→ Action item
Search the material for lines containing the word "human", and copy each one.

→ Available data
::::
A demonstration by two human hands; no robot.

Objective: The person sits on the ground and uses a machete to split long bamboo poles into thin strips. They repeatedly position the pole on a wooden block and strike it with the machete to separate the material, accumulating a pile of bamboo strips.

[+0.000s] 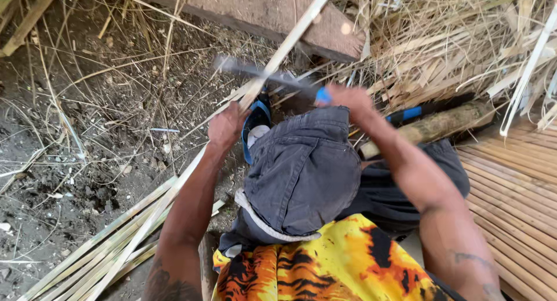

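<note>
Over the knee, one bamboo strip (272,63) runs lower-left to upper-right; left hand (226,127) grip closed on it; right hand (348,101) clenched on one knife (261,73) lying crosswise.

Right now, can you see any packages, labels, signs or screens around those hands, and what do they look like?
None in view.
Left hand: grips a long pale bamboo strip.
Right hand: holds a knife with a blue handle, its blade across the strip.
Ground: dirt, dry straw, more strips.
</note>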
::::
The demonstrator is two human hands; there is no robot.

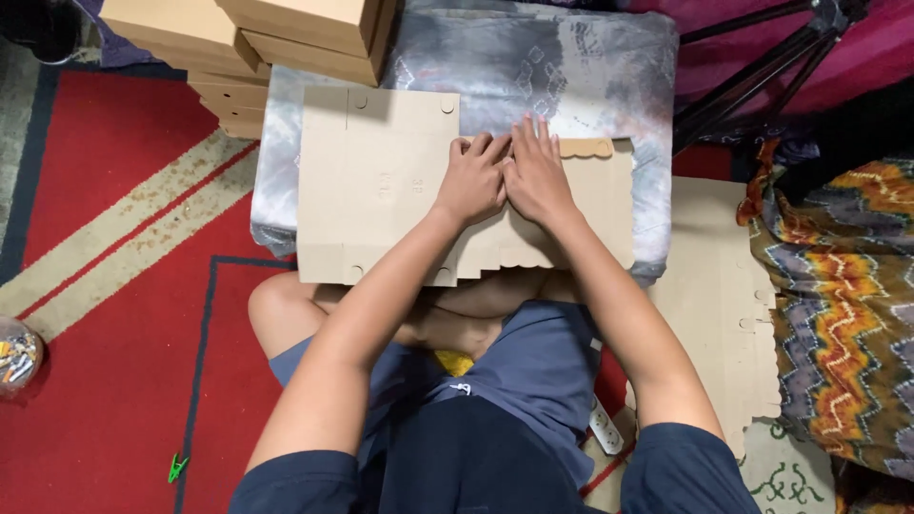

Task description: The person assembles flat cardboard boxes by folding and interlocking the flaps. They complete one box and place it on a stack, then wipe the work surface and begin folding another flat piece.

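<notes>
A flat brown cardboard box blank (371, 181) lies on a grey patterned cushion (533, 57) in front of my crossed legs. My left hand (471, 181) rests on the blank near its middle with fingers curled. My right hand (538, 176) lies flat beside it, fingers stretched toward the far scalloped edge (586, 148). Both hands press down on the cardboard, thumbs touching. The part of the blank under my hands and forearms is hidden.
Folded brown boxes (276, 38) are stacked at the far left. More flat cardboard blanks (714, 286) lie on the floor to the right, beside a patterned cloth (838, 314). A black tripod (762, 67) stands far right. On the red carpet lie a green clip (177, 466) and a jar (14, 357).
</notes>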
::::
→ Your response
A demonstration by two human hands; no robot.
The demonstrator is two human hands; there is no robot.

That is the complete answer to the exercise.